What is striking in Nicholas Hunt's account of Dr Kelly's death is the impression he creates of blood everywhere: blood on Kelly's jacket, on his trousers, on his left wrist, on the palm of his right hand, on the right side of his neck, and on the right side of his face. But actually he is not talking of large amounts - only of small patches smeared on the body and clothing.

Contrast this with the paramedics' assertion that, in their professional view, there was very little blood around for an arterial bleed. Normally an artery (which Hunt says was "completely severed") would produce copious amounts of blood spurting from the wound. Yet to quote paramedic Vanessa Hunt:

"....the amount of blood that was around the scene seemed relatively minimal and there was a small patch on his right knee, but no obvious arterial bleeding. There was no spraying of blood or huge blood loss of any obvious loss on the clothing."

PC Franklin, one of the police constables at the scene, reported blood being "puddled around". However, this was not what the paramedics saw contemporaneously.

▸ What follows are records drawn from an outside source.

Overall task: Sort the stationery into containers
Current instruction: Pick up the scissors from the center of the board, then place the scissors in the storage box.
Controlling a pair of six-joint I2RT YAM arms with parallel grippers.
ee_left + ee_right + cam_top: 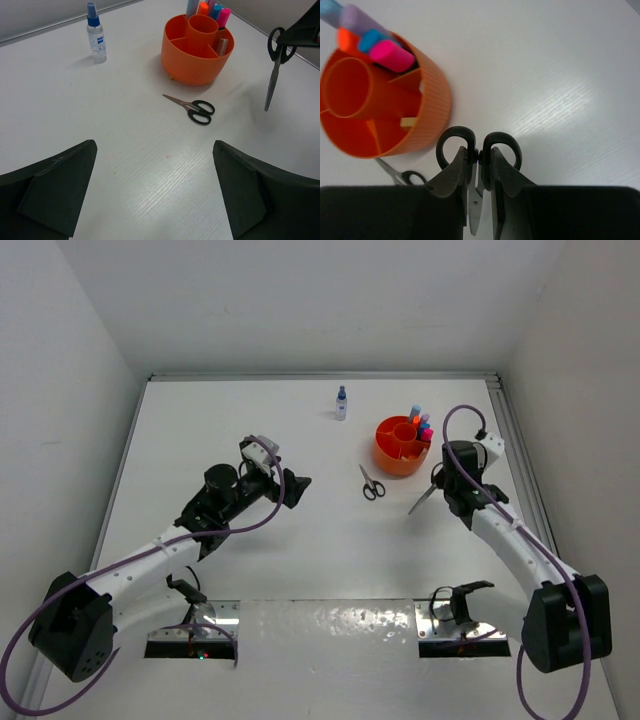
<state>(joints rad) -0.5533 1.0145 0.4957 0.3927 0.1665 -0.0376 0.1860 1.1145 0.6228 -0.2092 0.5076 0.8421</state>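
Note:
The round orange tub point(402, 445) stands at the back right, with orange-, blue- and pink-capped markers and a lilac marker point(357, 21) upright in its far compartment. A beige eraser point(408, 122) lies in another compartment. My right gripper point(479, 156) is shut on black-handled scissors point(478, 145), held off the table just right of the tub, blades hanging down point(424, 498). A second pair of scissors point(371, 483) lies flat on the table left of the tub. A blue-capped bottle point(341, 403) stands at the back. My left gripper point(292, 486) is open and empty, left of the lying scissors.
A raised rail point(515, 455) runs along the table's right edge close to the tub. White walls close the back and both sides. Bare table point(320, 550) lies between the arms.

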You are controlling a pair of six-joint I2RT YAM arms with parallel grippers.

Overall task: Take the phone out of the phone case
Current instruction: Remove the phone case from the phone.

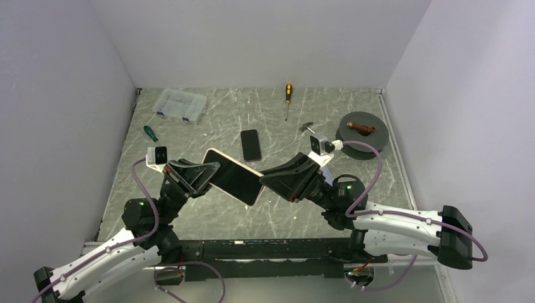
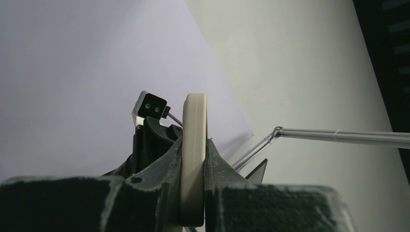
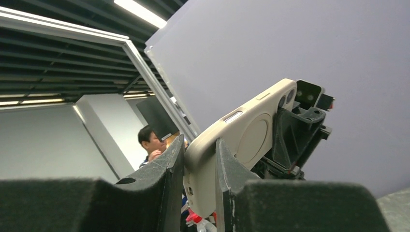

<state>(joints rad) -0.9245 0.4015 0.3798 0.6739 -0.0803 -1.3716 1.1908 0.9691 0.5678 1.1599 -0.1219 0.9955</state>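
Observation:
A phone (image 1: 236,181) with its dark screen up sits inside a beige phone case (image 1: 216,153), held in the air above the table between both arms. My left gripper (image 1: 210,172) is shut on the case's left end; the left wrist view shows the case edge (image 2: 194,125) pinched between the fingers of that gripper (image 2: 194,142). My right gripper (image 1: 270,180) is shut on the opposite end. In the right wrist view the case back (image 3: 251,133), with its round ring and camera cut-outs, runs away from that gripper (image 3: 199,141) toward the left gripper's fingers (image 3: 295,133).
A second dark phone (image 1: 251,144) lies flat on the marble table behind the held one. At the back are a clear plastic box (image 1: 181,104), an orange-handled screwdriver (image 1: 288,98), a green-handled tool (image 1: 150,133) and a grey spool (image 1: 361,128). White walls close three sides.

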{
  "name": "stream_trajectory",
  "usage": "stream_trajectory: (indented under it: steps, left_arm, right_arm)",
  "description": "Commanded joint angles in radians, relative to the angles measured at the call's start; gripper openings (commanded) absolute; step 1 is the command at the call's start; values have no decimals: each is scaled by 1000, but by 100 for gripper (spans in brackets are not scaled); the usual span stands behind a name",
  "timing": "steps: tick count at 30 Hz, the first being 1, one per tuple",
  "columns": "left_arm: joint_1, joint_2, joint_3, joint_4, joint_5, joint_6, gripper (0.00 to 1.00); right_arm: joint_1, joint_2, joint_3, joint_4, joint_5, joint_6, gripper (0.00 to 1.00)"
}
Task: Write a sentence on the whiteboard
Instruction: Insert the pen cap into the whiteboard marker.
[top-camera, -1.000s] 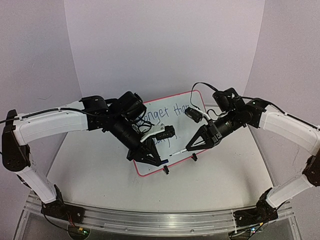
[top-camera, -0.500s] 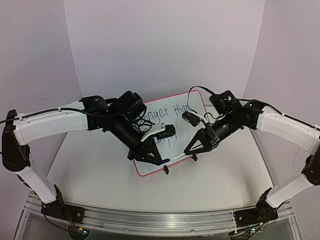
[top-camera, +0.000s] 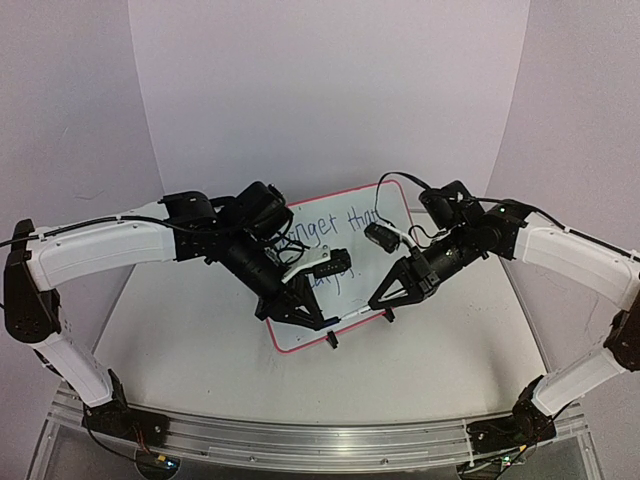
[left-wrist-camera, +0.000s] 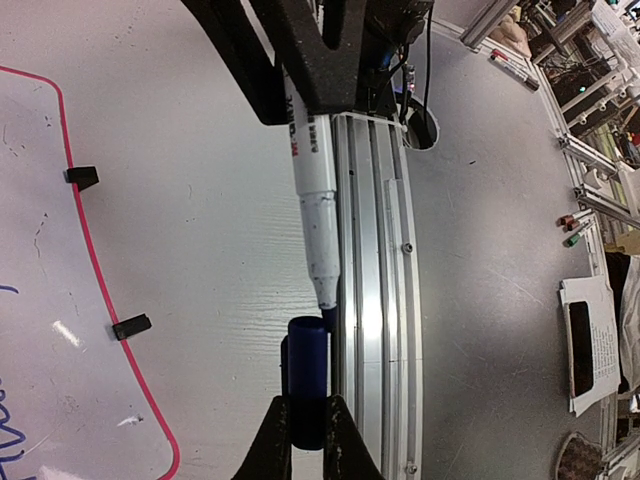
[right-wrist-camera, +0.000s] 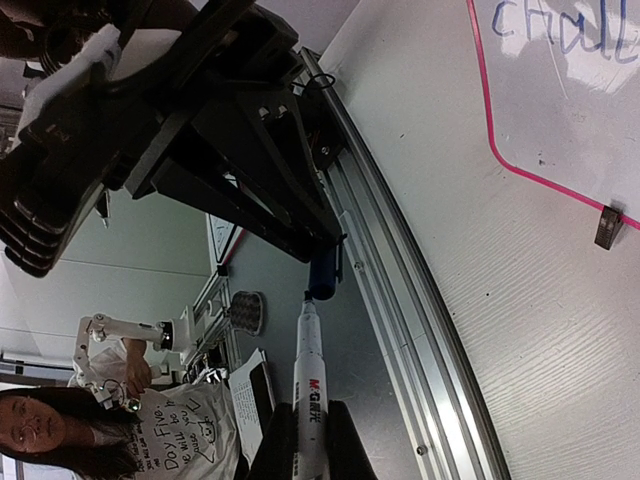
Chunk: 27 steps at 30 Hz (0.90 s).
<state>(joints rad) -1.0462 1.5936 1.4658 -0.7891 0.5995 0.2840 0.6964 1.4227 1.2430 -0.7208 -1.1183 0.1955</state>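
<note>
Capping is judged to be the step in hand: the sentence (top-camera: 325, 228) is seen written in blue on the whiteboard (top-camera: 352, 255), which lies below and beyond both tools. The left gripper (left-wrist-camera: 305, 418) is pressed together on a blue cap (left-wrist-camera: 305, 365), pinched at its closed end with the open mouth pointed away from the fingertips. The right gripper (right-wrist-camera: 305, 428) is clamped on the marker (right-wrist-camera: 308, 375) barrel, with the nib projecting ahead of its fingers. The nib is met at the cap's rim, a little off-axis; whether it has entered cannot be told. The next move calls for the two axes to be lined up and the cap to be pushed home along the barrel.

From above, the meeting point is lost among dark fingers. The nib at the rim is given by the left wrist view, with the board's clip feet (left-wrist-camera: 130, 326) off to that tool's side. Lettering is shown only at the far corner of the right wrist view.
</note>
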Motion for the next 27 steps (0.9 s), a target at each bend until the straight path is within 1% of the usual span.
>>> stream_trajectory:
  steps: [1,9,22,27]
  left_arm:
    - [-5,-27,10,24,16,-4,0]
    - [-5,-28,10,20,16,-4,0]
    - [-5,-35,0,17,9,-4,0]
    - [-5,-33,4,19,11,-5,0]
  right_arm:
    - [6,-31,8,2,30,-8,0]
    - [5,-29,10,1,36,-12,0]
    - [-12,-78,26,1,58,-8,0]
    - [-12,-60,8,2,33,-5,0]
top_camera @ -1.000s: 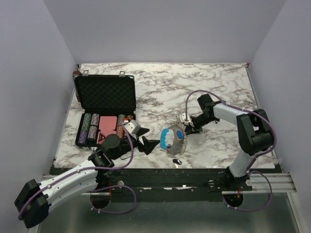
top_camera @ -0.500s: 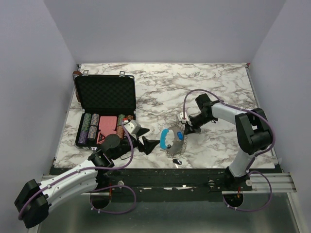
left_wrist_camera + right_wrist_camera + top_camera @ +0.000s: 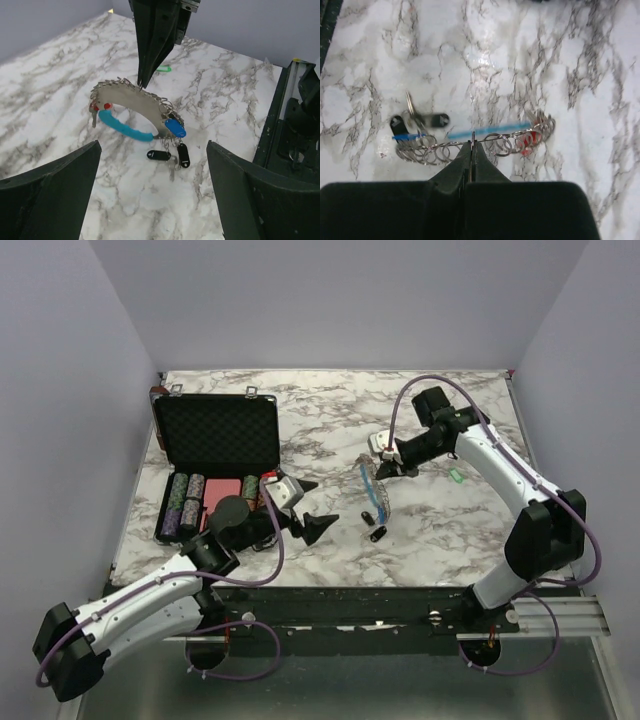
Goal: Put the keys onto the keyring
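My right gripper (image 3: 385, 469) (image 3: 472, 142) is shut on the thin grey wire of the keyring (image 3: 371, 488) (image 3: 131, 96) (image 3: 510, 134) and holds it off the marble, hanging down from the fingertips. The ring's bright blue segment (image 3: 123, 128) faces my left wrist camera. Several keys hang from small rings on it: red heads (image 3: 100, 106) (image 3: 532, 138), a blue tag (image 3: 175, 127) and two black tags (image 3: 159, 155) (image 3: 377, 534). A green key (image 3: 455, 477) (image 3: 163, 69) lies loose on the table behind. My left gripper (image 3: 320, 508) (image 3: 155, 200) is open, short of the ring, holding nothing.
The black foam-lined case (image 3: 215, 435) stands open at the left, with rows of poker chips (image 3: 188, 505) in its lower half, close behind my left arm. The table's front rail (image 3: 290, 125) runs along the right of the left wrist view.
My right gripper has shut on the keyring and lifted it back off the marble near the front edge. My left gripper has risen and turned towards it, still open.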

Vanessa Hunt and David Bartlett worked much closer to the body than the two police constables; had there been blood puddled around when they unbuttoned Kelly's shirt to put the electrodes on his chest, they would have been practically kneeling in it. Vanessa Hunt also commented "On his left arm...there was some dry blood"....." - only some blood, while Bartlett expressed surprise there was not more blood on the body itself, suggesting that is what he would expect to have found with an arterial bleed.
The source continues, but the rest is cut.